Из кустов бесшумно вылезли две бабы; одна дородная, средних лет, с кроткими глазами лошади, другая молоденькая, с чахоточным, серым лицом, обе они испуганно уставились на меня, — я ушёл вверх по склону оврага и слышал слова старика:

— Ничего, он — не помеха нам. Он — блаженненький, ему всё равно, не вникает в дела наши…

Надломленным голосом, покашливая, присвистывая, торопливо и обиженно, заговорила молодая баба, подруга её негромко, густыми звуками вставляла в её речь краткие слова, а Савелий сочувственно, не своим голосом восклицал:

— Так-так-так! Ай-яй-яй? Экие, какие, а?

Баба тонко заплакала — тогда старик певуче протянул:

— Милая, ты — погоди, перестань, ты послушай…
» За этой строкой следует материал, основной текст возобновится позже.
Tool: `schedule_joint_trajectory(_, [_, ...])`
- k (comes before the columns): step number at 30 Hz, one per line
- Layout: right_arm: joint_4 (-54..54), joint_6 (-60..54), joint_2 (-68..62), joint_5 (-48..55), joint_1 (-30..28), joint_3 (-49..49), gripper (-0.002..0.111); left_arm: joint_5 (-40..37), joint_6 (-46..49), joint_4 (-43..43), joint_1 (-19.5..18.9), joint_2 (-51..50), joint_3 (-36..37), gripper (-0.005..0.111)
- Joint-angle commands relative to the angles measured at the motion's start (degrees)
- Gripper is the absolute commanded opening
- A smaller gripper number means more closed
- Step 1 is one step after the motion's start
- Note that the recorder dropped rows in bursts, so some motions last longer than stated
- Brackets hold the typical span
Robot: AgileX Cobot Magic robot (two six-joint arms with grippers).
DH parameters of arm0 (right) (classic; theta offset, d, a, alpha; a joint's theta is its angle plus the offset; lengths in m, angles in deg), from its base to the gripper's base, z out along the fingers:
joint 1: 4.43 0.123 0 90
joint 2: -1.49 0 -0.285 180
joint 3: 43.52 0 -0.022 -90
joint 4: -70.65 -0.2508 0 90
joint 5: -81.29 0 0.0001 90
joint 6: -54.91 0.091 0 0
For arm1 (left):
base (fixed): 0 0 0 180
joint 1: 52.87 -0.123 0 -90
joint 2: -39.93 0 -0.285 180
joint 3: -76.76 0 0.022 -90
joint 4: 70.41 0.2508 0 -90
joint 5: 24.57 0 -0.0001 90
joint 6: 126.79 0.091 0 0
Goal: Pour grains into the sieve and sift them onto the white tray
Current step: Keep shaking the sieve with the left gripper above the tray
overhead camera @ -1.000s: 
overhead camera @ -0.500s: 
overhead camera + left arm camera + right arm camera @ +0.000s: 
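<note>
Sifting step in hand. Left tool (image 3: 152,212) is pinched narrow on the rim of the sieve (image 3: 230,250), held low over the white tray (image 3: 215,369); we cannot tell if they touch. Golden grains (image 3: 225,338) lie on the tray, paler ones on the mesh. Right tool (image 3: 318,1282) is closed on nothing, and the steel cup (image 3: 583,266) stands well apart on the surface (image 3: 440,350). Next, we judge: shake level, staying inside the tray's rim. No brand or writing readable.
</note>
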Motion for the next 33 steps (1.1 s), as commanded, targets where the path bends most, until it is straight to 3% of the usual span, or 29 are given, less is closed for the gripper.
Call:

Мне показалось, что голос его потерял сиповатость, звучит выше и чище, а мелодия слов странно напомнила незатейливую песенку щеглёнка. Я видел сквозь сетку ветвей, что он, наклоняясь к женщине, говорит ей прямо в лицо, а она, неудобно сидя рядом с ним, широко открыла глаза, прижав ладони ко груди своей. Подруга её, склонив голову набок, покачивала ею.

— Тебя обидели — бога обидели! — громко говорил старик, и бодрый, почти весёлый тон этих слов явно не ладил со смыслом их. — Бог-то — где? В душе твоей, за грудями твоими живёт свят дух господень, а они дураки, братья твои, его и задели дуростью своей. Их, дураков, пожалеть надо, — плохо сделали. Ведь бога обидеть — это как малого ребёнка обидеть твоего бы…

И снова он певуче произнёс:

— Милая…

Я даже вздрогнул: никогда раньше не доводилось мне слышать и принять это хорошо знакомое, ничтожно маленькое слово насыщенным такой ликующей нежностью. Теперь старик говорил быстрым полушёпотом; положив руку на плечо женщины, он тихонько толкал плечо, и женщина покачивалась, точно задремав. А большая баба села на камни к ногам старика, аккуратно — веером — разбросив вокруг себя подол синей юбки.

— Свинья, собака, лошадь — всякий скот разуму человека верит, а братья твои — люди, — помни! И скажи старшему, чтоб он в то воскресенье пришёл ко мне…

— Не придёт он, — сказала большая баба.

— Придёт! — уверенно воскликнул старик.

В овраг спускался ещё кто-то, — катились комья земли, шуршали ветви кустов.

— Придёт, — повторил Савелий. — Теперь — идите с богом. Всё наладится.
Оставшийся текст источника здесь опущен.